What the task asks: Each line of the records has to be copied exactly, though the pictures must be left out.

===== Dataset records =====

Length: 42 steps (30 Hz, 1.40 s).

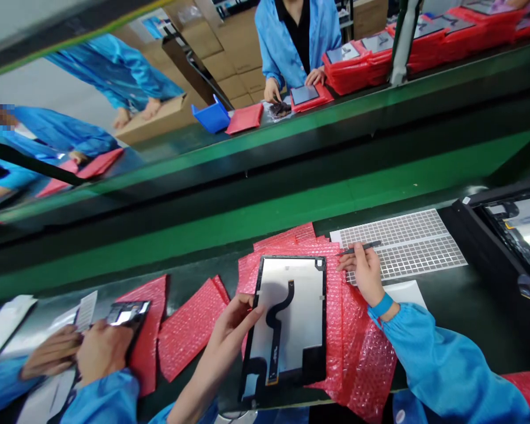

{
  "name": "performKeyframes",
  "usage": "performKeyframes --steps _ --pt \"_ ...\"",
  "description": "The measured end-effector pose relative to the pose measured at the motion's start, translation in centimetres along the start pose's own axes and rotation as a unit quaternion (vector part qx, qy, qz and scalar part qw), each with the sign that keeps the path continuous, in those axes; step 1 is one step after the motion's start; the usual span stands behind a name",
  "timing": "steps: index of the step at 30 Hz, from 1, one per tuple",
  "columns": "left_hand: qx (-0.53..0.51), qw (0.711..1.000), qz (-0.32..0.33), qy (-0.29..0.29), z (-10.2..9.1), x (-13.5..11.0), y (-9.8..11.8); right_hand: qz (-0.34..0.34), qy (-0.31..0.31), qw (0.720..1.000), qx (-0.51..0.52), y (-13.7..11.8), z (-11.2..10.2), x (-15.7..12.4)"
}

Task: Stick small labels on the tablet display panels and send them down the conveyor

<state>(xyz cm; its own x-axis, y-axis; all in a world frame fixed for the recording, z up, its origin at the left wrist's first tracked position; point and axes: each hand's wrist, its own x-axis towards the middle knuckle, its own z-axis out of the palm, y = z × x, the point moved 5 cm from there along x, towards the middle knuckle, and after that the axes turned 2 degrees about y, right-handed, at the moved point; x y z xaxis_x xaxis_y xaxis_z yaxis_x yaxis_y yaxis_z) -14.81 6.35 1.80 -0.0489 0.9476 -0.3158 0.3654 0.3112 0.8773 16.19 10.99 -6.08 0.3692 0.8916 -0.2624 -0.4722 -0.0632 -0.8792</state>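
A tablet screen [307, 318] lies back side up, its silver back and black flex cable [274, 347] showing. My left hand [236, 324] grips the screen's left edge between thumb and fingers. Under the screen is a pile of pink bubble-wrap bags [364, 359]. To the right of the screen, my right hand [365, 274] is closed around dark tweezers [371, 244], tips pointing left towards the screen's upper right corner. The right hand hovers over the edge of a white sheet of small square labels [406, 244].
At left, a co-worker's hands [101, 347] work on a dark device [132, 312] above a pink bag [145, 353]. More pink bags [192, 330] lie between us. A black tray [490, 253] with screens stands at right. Across the raised green-edged shelf [247, 144], people handle red-bagged screens [309, 97].
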Motion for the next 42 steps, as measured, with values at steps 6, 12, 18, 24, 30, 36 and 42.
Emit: performKeyframes --steps 6,12,18,24,30,36,42 --pt "-0.032 0.999 0.007 0.000 0.8 0.5 2.0 0.011 0.001 1.000 0.021 0.3 -0.1 0.0" --pt "-0.106 0.993 -0.046 0.020 0.9 1.5 5.7 -0.013 0.028 0.997 0.074 -0.2 -0.9 0.5" --pt "-0.120 0.986 0.077 0.081 1.7 13.1 12.7 -0.037 0.068 0.993 0.087 -0.7 -1.5 0.9" --pt "-0.180 0.974 0.112 0.080 5.4 30.5 15.5 -0.041 0.070 0.993 0.082 -0.7 -1.5 1.0" --pt "-0.085 0.986 0.104 0.099 7.6 35.3 14.0 -0.041 0.078 0.993 0.077 -1.3 -1.7 1.2" --pt "0.102 0.971 0.169 0.136 5.6 27.1 13.2 -0.059 0.064 0.995 0.044 -2.5 -1.9 1.8" --pt "0.494 0.857 0.137 -0.047 5.2 7.8 6.9 -0.082 0.039 0.996 -0.023 -2.8 -1.9 2.1"
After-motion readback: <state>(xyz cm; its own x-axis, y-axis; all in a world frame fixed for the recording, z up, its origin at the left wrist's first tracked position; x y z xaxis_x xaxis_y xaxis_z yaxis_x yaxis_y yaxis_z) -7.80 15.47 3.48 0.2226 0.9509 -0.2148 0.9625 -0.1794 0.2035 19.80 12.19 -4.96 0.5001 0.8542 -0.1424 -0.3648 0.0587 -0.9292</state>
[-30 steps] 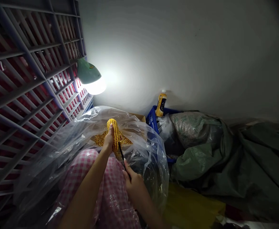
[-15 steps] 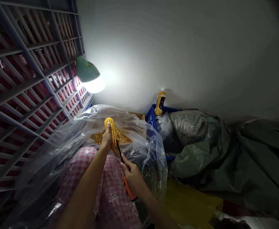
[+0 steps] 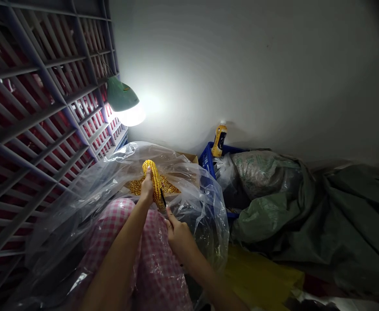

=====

Solution below:
Length: 42 steps (30 Hz, 1.40 s).


{
  "name": "performKeyframes",
  "usage": "performKeyframes --steps _ --pt \"_ ...\"",
  "description": "The measured end-effector pose relative to the pose measured at the motion's start, translation in centimetres along the start pose's own axes and rotation as a unit quaternion (vector part qx, qy, qz and scalar part qw), each with the sign that keeps the path continuous, in those axes; step 1 is one step after the motion's start; the usual span stands behind a name",
  "timing": "steps: index of the step at 30 Hz, from 1, one per tuple",
  "columns": "left_hand: qx (-0.53..0.51), qw (0.711..1.000), qz (-0.32..0.33), qy (-0.29..0.29), z (-10.2..9.1), x (-13.5..11.0), y (-9.8..11.8); right_hand: qz (-0.34..0.34), qy (-0.31..0.31), qw (0.720..1.000), qx (-0.51..0.52), y (-13.7..11.8), z (-11.2..10.2), x (-15.7..12.4)"
}

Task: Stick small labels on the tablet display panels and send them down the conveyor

<state>(xyz cm; its own x-axis, y-axis; all in a world frame fixed for the recording, z up, its origin at the left wrist's first tracked position; point and axes: each hand's wrist, its own x-axis towards the middle knuckle, its own z-axis out of the palm, y = z × x, the point moved 5 cm from there along x, towards the middle knuckle, and after that the axes turned 2 degrees about y, right-handed, at the moved point; x y z xaxis_x xaxis_y xaxis_z yaxis_x yaxis_y yaxis_z) -14.81 6.35 1.80 -0.0489 0.9476 -0.3158 0.3654 0.3112 0.8773 16.19 10.99 -6.08 0.3692 0.8916 -0.2624 -0.4722 -0.0632 -0.8792</state>
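A tablet screen [307, 318] lies back side up, its silver back and black flex cable [274, 347] showing. My left hand [236, 324] grips the screen's left edge between thumb and fingers. Under the screen is a pile of pink bubble-wrap bags [364, 359]. To the right of the screen, my right hand [365, 274] is closed around dark tweezers [371, 244], tips pointing left towards the screen's upper right corner. The right hand hovers over the edge of a white sheet of small square labels [406, 244].
At left, a co-worker's hands [101, 347] work on a dark device [132, 312] above a pink bag [145, 353]. More pink bags [192, 330] lie between us. A black tray [490, 253] with screens stands at right. Across the raised green-edged shelf [247, 144], people handle red-bagged screens [309, 97].
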Motion for the next 42 steps, as measured, with values at steps 6, 12, 18, 24, 30, 36 and 42.
Emit: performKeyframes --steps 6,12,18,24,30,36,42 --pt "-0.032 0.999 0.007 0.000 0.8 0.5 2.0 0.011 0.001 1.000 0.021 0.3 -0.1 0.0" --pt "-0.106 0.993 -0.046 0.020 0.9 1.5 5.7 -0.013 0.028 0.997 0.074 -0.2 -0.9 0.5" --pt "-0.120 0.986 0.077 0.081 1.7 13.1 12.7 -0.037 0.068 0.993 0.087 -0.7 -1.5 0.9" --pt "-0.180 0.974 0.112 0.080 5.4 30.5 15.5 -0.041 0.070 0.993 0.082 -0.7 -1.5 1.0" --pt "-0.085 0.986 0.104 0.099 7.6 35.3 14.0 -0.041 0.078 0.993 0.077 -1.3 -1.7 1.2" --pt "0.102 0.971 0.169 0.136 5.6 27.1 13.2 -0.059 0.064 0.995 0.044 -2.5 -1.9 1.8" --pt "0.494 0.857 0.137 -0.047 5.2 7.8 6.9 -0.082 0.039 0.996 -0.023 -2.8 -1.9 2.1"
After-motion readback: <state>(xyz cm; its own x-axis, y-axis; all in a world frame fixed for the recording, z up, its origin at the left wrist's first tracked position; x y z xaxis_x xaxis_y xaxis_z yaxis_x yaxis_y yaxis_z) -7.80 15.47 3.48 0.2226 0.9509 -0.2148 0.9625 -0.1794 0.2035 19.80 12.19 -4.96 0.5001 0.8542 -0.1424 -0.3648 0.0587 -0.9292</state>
[-30 steps] 
[-15 steps] 
[+0 steps] 

This exercise requires no further response.